The New Horizons spacecraft sent back a photo of a very distant snowman-shaped object a billion miles past Pluto.

Brian Resnick
Brian Resnick was Vox’s science and health editor and is the co-creator of Unexplainable, Vox’s podcast about unanswered questions in science.

Not long after the ball dropped in New York City, NASA’s New Horizons spacecraft — the one made famous by flying past Pluto — visited a rock called MU69, or “Ultima Thule.” And at 4 billion miles from the sun, it’s the farthest object humanity has ever explored up close.

And now, New Horizons has sent back the first detailed photos of its encounter. Behold:

NASA/JPL

You can see that the 21-mile-long object is oddly shaped. It looks like two potatoes smashed together, or a two-tiered snowman. This is a black-and-white photo. In color, Ultima Thule takes on a reddish hue.

NASA

Astronomers call this a “contact binary” — basically, it’s two asteroids that have been fused together. Scientists are excited to study it because it’s possibly a remnant of the original rocks and debris that formed our solar system more than 4.5 billion years ago. Many of the planets and moons in the solar system may have been formed from objects like Ultima Thule being smashed and stuck together.

“We expect that Ultima is the most well-preserved sample of a planetary building block ever explored,” Alan Stern, the principal investigator of New Horizons, wrote in a blog post.

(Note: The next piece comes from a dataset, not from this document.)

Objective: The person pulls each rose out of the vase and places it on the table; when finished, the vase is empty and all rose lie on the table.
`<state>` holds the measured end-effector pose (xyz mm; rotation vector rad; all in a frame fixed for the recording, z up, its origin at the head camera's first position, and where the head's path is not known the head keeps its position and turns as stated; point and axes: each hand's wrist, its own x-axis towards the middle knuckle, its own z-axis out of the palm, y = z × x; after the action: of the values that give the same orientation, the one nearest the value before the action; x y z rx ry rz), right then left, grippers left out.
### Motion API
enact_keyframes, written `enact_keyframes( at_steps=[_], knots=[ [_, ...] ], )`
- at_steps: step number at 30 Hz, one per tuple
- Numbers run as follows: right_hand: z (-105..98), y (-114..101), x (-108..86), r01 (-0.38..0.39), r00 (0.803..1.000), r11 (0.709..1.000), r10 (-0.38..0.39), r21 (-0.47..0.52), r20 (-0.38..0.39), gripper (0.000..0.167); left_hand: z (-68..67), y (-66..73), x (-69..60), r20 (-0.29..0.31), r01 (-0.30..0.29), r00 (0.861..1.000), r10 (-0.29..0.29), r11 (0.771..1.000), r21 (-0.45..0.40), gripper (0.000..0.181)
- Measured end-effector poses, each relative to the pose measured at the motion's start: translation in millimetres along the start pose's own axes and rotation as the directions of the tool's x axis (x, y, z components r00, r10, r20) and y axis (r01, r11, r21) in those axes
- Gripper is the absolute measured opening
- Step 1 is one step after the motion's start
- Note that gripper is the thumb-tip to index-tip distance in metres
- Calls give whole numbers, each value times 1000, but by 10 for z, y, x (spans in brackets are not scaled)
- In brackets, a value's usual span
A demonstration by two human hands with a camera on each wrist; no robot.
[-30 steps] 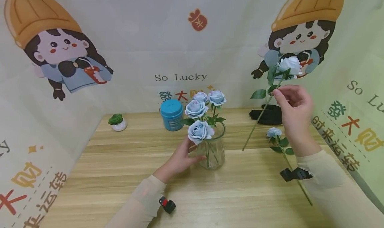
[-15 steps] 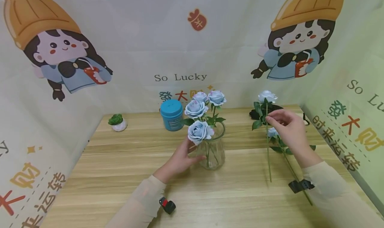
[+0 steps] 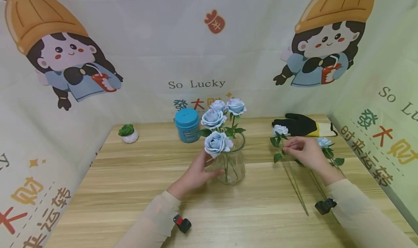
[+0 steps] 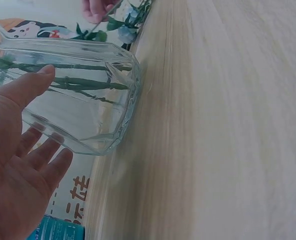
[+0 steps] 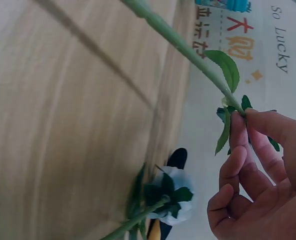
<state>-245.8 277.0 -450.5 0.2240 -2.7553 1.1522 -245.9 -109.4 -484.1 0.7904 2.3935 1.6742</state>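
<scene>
In the head view my left hand (image 3: 197, 173) holds the side of a clear glass vase (image 3: 237, 164), its thumb across the near side. Several pale blue roses (image 3: 218, 143) stand in the vase; their stems (image 4: 88, 82) show through the glass in the left wrist view. Farther right, my right hand (image 3: 307, 152) pinches the stem of a single pale blue rose (image 3: 281, 130) between thumb and fingertips. That stem (image 5: 188, 50) slants down above the tabletop. Beside this hand lies another blue rose (image 3: 324, 143). A further stem (image 3: 318, 184) runs under the right wrist, its bloom hidden.
A black work glove (image 3: 295, 124) with a yellow and white cuff lies at the back right. Behind the vase stands a blue lidded tub (image 3: 187, 124). A small potted succulent (image 3: 128, 133) sits at the back left. Printed cloth (image 3: 147, 52) walls in the wooden table (image 3: 124, 190).
My right hand has come down toward the table with the rose, its bloom sinking from high before the cloth to below the glove. My left hand has stayed at the vase.
</scene>
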Motion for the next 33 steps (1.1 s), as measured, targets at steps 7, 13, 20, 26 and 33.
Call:
enact_keyframes(
  at_steps=[7, 13, 20, 26, 33],
  knots=[
    [113, 121, 21, -3, 1000, 999, 4, -48, 25, 10, 5, -16, 3, 2, 3, 1000, -3, 1000, -2, 92],
    [178, 177, 21, -50, 997, 995, 55, -90, 56, 9, 15, -19, 2, 3, 15, 1000, -15, 1000, -2, 92],
    [212, 176, 3, -76, 991, 992, 87, -103, 104, 9, 16, 1, 0, 2, 16, 1000, -16, 1000, -4, 92],
    [219, 166, 3, -80, 988, 990, 93, -114, 119, 10, 11, -8, 6, -1, 18, 1000, -18, 1000, 1, 91],
    [156, 66, -4, -56, 994, 990, 68, -131, 87, 12, 0, -18, 5, -2, 13, 1000, -13, 1000, 3, 91]
  ],
)
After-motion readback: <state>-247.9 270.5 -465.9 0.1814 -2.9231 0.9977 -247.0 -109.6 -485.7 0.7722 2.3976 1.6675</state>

NASA reports it will take around 20 months for all the data collected during the flyby to be sent back to Earth. They’ll be making deep studies of the composition of the object, how it moves, and how the two lobes of the object stick together.

Ultima is located in the Kuiper belt, a vast region of the solar system beyond Neptune that’s filled with small, icy objects and dwarf planets like Pluto. Because Ultima is in such a cold, remote, and quiet region of the solar system, it’s probably been orbiting the sun undisturbed for nearly the entire age of the solar system.

NASA JPL

After New Horizons flew past Pluto in 2015, its mission scientists chose MU69 as its next stop in the Kuiper belt, mainly because New Horizons had the ability to reach it with its remaining fuel. Kuiper belt objects are very faint and are really hard to spot amid a background of bright stars. It took a lot of painstaking work to discover MU69 and chart New Horizons on a course to get there.

The nickname “Ultima Thule” means “beyond the known world.” But the name also has some uncomfortable Nazi connections. As Newsweek’s Meghan Bartels points out, “Ultima Thule” is the mythical origin land of the Aryan race (though the phrase is older than the Nazi movement). NASA appears to be sticking with the nickname.

New Horizons was launched in 2006 and reached Pluto in 2015. It will continue its mission exploring the Kuiper belt until at least 2021, when funding for the mission is currently set to expire.